* **To do**
Write the listing out again, exactly as it appears.
■ ■ ■ ■ ■
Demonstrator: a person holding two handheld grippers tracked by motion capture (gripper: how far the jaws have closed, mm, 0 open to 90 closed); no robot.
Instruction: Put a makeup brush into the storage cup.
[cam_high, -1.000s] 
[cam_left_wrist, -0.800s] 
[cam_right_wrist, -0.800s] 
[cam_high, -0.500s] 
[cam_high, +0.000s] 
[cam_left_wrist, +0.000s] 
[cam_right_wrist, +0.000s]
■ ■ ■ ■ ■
* **Reply to the exercise**
Demonstrator: a person holding two handheld grippers tracked by motion capture (gripper: how far the jaws have closed, mm, 0 open to 90 closed); no robot.
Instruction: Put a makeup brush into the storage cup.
[cam_high, -1.000s] 
[cam_left_wrist, -0.800s] 
[cam_right_wrist, -0.800s] 
[cam_high, -0.500s] 
[cam_high, +0.000s] 
[cam_left_wrist, +0.000s] 
[cam_right_wrist, +0.000s]

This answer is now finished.